→ **WHAT IS REQUIRED**: The expected output is the set of lines below beginning at the one that contains "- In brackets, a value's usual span" and ending at the final line, reproduced exactly.

→ **AVAILABLE DATA**:

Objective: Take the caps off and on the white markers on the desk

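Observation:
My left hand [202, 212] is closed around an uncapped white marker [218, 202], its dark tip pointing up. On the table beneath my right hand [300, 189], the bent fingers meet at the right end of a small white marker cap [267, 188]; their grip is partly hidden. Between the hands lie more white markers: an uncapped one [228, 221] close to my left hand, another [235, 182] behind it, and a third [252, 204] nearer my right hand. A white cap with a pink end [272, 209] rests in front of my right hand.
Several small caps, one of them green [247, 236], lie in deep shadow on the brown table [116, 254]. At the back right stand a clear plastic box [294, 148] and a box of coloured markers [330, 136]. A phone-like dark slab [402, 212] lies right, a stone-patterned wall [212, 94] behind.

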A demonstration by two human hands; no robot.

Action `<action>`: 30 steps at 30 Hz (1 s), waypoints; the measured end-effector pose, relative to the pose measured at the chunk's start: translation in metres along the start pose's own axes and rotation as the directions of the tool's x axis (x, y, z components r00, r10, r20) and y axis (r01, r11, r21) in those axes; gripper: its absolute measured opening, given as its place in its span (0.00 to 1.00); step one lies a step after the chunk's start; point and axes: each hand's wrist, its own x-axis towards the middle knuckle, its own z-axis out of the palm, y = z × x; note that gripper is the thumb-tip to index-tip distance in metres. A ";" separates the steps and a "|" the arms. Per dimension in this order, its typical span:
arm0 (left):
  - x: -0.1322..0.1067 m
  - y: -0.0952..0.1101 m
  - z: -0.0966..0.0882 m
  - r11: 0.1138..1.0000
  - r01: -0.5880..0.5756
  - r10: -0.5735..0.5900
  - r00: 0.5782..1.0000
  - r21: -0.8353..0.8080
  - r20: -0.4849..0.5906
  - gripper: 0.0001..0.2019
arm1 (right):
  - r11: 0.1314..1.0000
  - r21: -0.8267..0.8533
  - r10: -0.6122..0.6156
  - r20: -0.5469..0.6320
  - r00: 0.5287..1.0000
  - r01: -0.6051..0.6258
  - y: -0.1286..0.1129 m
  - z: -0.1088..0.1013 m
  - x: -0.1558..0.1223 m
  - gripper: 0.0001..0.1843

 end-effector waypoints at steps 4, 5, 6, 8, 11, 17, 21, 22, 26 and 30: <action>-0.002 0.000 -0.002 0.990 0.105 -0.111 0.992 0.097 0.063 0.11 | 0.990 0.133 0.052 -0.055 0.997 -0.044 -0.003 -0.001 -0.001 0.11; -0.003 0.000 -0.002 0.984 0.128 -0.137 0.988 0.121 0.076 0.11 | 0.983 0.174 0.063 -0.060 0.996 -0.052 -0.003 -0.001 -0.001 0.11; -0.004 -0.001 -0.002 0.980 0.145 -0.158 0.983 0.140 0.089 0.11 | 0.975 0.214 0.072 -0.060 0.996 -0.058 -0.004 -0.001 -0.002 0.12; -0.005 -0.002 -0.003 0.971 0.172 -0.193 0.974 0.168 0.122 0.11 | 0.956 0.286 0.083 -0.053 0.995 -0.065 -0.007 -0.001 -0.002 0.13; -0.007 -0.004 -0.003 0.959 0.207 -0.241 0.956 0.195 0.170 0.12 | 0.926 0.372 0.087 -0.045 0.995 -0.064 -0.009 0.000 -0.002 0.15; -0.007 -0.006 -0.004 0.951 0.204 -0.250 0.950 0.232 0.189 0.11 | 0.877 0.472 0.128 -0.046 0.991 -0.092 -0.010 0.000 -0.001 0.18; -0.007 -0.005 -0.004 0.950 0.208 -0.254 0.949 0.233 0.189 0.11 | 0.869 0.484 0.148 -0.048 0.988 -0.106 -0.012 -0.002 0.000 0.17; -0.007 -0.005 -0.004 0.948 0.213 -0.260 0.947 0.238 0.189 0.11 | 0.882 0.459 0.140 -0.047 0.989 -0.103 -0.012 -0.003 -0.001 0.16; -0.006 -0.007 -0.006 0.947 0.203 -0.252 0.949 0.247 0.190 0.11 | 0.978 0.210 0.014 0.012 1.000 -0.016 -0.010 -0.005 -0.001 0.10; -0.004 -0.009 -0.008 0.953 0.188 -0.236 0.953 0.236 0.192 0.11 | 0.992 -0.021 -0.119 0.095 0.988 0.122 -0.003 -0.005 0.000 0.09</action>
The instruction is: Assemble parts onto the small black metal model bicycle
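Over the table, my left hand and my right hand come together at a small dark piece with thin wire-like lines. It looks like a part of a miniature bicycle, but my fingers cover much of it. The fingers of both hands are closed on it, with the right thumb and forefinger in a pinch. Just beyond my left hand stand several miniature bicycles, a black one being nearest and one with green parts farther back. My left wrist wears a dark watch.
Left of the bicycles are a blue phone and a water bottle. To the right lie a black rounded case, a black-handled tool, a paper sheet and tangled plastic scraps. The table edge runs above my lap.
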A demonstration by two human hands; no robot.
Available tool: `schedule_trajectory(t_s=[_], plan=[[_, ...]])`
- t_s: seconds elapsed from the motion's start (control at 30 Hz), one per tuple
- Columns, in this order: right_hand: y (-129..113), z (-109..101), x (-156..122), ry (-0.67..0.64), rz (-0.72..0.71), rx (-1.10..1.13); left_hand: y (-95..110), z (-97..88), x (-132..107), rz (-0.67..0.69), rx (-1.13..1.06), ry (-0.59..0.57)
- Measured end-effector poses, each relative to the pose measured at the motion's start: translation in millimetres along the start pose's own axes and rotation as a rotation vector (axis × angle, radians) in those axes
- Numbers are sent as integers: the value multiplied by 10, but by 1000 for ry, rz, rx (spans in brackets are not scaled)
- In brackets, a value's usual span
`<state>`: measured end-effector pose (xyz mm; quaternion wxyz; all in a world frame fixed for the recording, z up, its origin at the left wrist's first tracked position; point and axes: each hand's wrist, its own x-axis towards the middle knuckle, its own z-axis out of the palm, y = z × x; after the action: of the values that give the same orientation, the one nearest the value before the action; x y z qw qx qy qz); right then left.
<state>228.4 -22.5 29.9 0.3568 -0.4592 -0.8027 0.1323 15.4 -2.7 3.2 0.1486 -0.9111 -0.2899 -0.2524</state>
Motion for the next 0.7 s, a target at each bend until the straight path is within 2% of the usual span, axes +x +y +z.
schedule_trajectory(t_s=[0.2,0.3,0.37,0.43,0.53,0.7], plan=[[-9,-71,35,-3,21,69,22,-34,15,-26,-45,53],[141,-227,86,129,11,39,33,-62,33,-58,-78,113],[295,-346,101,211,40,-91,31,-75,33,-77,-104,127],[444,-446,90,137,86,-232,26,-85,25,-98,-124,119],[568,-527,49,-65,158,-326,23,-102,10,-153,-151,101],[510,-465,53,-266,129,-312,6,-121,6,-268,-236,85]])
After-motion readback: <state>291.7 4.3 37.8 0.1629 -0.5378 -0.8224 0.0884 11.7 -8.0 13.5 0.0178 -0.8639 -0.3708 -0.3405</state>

→ **COMPLETED EXERCISE**:
- In brackets, a value's usual span
`<state>`: measured end-effector pose (xyz mm; quaternion wxyz; all in a world frame fixed for the recording, z up, its origin at the left wrist's first tracked position; point and axes: each hand's wrist, its own x-axis towards the middle knuckle, its own z-axis out of the palm, y = z × x; after the action: of the values that give the same orientation, the one nearest the value before the action; x y z qw qx qy qz); right then left.
<state>228.4 -22.5 29.9 0.3568 -0.4592 -0.8027 0.1323 15.4 -2.7 3.2 0.1486 -0.9111 -0.2899 -0.2524</state>
Motion for the next 0.7 s, a target at each bend until the straight path is within 2% of the usual span, axes +x +y +z.
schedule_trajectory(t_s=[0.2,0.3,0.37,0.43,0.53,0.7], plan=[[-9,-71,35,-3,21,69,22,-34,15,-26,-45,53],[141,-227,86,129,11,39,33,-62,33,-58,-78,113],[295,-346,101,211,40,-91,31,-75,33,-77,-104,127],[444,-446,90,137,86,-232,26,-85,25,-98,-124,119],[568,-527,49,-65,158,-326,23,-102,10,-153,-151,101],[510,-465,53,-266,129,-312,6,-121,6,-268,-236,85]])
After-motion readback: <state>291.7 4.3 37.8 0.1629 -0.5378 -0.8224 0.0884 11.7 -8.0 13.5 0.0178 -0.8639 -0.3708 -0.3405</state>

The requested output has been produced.